_Activity_.
Give every line below again, exactly.

#####

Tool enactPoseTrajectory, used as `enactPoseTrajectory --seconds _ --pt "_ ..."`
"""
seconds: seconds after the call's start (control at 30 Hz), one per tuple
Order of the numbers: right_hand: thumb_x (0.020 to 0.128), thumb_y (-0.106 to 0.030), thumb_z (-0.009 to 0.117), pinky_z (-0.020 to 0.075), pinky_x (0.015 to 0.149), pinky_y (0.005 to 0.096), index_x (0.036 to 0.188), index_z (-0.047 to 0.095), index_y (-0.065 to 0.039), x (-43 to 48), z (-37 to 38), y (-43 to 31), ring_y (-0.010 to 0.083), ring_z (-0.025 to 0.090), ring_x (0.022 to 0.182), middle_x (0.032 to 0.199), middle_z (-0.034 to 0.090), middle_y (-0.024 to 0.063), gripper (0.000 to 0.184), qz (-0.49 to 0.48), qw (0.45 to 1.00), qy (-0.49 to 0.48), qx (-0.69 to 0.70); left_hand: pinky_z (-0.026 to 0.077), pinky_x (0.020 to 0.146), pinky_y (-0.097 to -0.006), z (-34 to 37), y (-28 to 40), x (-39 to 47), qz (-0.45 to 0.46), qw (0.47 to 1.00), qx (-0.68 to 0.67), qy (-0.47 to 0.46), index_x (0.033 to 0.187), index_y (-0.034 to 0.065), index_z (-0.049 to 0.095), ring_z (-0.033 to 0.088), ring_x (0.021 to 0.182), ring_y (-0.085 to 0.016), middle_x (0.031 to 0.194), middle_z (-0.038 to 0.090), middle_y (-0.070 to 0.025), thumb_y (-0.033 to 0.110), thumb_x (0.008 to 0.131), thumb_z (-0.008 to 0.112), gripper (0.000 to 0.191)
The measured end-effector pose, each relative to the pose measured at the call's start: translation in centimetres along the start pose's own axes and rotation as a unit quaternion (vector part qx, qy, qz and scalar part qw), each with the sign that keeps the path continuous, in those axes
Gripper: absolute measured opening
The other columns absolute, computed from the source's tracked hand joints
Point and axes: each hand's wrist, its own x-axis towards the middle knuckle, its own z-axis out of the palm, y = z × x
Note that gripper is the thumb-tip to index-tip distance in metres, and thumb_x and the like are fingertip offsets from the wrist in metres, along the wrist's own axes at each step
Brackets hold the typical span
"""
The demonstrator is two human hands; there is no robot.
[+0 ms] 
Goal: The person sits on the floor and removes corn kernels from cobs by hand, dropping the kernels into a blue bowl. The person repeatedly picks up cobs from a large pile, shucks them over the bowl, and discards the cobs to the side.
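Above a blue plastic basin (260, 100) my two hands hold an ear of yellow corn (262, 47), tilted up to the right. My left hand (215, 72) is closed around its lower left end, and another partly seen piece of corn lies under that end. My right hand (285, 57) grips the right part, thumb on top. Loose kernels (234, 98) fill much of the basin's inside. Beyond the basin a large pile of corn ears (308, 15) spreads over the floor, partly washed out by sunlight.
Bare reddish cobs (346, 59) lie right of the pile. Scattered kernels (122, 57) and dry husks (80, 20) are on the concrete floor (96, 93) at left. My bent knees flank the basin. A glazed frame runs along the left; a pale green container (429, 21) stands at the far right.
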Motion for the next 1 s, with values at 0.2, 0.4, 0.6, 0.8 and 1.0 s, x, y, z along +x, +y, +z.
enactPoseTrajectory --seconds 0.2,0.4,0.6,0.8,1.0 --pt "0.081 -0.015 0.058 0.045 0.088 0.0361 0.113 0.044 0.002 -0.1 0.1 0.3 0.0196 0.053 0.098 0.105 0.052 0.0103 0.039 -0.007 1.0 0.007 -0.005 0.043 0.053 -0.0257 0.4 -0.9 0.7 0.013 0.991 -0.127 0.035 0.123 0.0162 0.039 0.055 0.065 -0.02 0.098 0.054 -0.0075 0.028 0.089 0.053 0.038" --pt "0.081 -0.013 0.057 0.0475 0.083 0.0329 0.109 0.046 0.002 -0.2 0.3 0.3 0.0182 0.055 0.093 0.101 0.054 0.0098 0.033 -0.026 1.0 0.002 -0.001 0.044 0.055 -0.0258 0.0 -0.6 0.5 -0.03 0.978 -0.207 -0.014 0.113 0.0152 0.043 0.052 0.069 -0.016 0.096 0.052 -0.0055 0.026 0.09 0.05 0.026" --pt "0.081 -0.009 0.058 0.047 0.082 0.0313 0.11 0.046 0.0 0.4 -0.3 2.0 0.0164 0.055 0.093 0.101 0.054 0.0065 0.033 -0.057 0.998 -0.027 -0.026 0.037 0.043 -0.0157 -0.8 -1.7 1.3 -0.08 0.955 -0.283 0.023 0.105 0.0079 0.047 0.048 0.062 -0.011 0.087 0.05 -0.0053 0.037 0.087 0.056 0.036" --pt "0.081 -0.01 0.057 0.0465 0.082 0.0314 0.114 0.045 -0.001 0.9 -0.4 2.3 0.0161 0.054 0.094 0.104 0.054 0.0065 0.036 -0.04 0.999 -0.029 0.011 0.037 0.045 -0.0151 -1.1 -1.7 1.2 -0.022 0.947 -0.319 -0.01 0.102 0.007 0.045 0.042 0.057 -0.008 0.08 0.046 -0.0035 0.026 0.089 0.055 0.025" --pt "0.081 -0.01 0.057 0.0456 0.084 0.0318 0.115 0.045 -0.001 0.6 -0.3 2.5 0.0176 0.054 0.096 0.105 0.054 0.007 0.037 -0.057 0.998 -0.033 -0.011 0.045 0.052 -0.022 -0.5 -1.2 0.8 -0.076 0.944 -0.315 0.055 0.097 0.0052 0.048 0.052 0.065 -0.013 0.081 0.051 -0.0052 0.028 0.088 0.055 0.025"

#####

_Written reply_.
Tool enactPoseTrajectory, used as `enactPoseTrajectory --seconds _ --pt "_ ..."`
"""
seconds: seconds after the call's start (control at 30 Hz), one per tuple
Order of the numbers: right_hand: thumb_x (0.020 to 0.128), thumb_y (-0.106 to 0.030), thumb_z (-0.009 to 0.117), pinky_z (-0.020 to 0.075), pinky_x (0.015 to 0.149), pinky_y (0.005 to 0.096), index_x (0.036 to 0.188), index_z (-0.047 to 0.095), index_y (-0.065 to 0.039), x (-43 to 48), z (-37 to 38), y (-43 to 31), ring_y (-0.010 to 0.083), ring_z (-0.025 to 0.090), ring_x (0.022 to 0.182), middle_x (0.032 to 0.199), middle_z (-0.034 to 0.090), middle_y (-0.024 to 0.063), gripper (0.000 to 0.184), qz (-0.49 to 0.48), qw (0.45 to 1.00), qy (-0.49 to 0.48), qx (-0.69 to 0.70); left_hand: pinky_z (-0.026 to 0.077), pinky_x (0.020 to 0.146), pinky_y (-0.097 to -0.006), z (-34 to 37), y (-28 to 40), x (-39 to 47), qz (-0.45 to 0.46), qw (0.47 to 1.00), qx (-0.68 to 0.67), qy (-0.47 to 0.46), index_x (0.033 to 0.187), index_y (-0.034 to 0.065), index_z (-0.049 to 0.095), ring_z (-0.033 to 0.088), ring_x (0.021 to 0.182), ring_y (-0.085 to 0.016), middle_x (0.031 to 0.194), middle_z (-0.038 to 0.090), middle_y (-0.070 to 0.025), thumb_y (-0.033 to 0.110), thumb_x (0.008 to 0.131), thumb_z (-0.008 to 0.112), gripper (0.000 to 0.191)
The measured end-effector pose, each relative to the pose measured at the call's start: translation in centimetres along the start pose's own axes and rotation as a unit quaternion (vector part qx, qy, qz and scalar part qw), each with the sign that keeps the path continuous, in those axes
Gripper: absolute measured opening
The other columns absolute, computed from the source's tracked hand joints
Point and axes: each hand's wrist, its own x-axis towards the middle knuckle, its own z-axis out of the palm, y = z × x
Note that gripper is the thumb-tip to index-tip distance in metres, and thumb_x and the like are fingertip offsets from the wrist in metres, along the wrist's own axes at each step
Brackets hold the typical span
"""
The demonstrator is two human hands; there is no robot.
[+0 ms] 
Goal: The person sits on the floor and removes corn kernels from cobs by hand, dropping the kernels into a blue bowl. The person repeatedly picks up cobs from a large pile, shucks them over the bowl, and discards the cobs to the side.
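Above a blue plastic basin (260, 100) my two hands hold an ear of yellow corn (262, 47), tilted up to the right. My left hand (215, 72) is closed around its lower left end, and another partly seen piece of corn lies under that end. My right hand (285, 57) grips the right part, thumb on top. Loose kernels (234, 98) fill much of the basin's inside. Beyond the basin a large pile of corn ears (308, 15) spreads over the floor, partly washed out by sunlight.
Bare reddish cobs (346, 59) lie right of the pile. Scattered kernels (122, 57) and dry husks (80, 20) are on the concrete floor (96, 93) at left. My bent knees flank the basin. A glazed frame runs along the left; a pale green container (429, 21) stands at the far right.
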Motion for the next 1 s, with values at 0.2, 0.4, 0.6, 0.8 and 1.0 s, x, y, z along +x, +y, +z.
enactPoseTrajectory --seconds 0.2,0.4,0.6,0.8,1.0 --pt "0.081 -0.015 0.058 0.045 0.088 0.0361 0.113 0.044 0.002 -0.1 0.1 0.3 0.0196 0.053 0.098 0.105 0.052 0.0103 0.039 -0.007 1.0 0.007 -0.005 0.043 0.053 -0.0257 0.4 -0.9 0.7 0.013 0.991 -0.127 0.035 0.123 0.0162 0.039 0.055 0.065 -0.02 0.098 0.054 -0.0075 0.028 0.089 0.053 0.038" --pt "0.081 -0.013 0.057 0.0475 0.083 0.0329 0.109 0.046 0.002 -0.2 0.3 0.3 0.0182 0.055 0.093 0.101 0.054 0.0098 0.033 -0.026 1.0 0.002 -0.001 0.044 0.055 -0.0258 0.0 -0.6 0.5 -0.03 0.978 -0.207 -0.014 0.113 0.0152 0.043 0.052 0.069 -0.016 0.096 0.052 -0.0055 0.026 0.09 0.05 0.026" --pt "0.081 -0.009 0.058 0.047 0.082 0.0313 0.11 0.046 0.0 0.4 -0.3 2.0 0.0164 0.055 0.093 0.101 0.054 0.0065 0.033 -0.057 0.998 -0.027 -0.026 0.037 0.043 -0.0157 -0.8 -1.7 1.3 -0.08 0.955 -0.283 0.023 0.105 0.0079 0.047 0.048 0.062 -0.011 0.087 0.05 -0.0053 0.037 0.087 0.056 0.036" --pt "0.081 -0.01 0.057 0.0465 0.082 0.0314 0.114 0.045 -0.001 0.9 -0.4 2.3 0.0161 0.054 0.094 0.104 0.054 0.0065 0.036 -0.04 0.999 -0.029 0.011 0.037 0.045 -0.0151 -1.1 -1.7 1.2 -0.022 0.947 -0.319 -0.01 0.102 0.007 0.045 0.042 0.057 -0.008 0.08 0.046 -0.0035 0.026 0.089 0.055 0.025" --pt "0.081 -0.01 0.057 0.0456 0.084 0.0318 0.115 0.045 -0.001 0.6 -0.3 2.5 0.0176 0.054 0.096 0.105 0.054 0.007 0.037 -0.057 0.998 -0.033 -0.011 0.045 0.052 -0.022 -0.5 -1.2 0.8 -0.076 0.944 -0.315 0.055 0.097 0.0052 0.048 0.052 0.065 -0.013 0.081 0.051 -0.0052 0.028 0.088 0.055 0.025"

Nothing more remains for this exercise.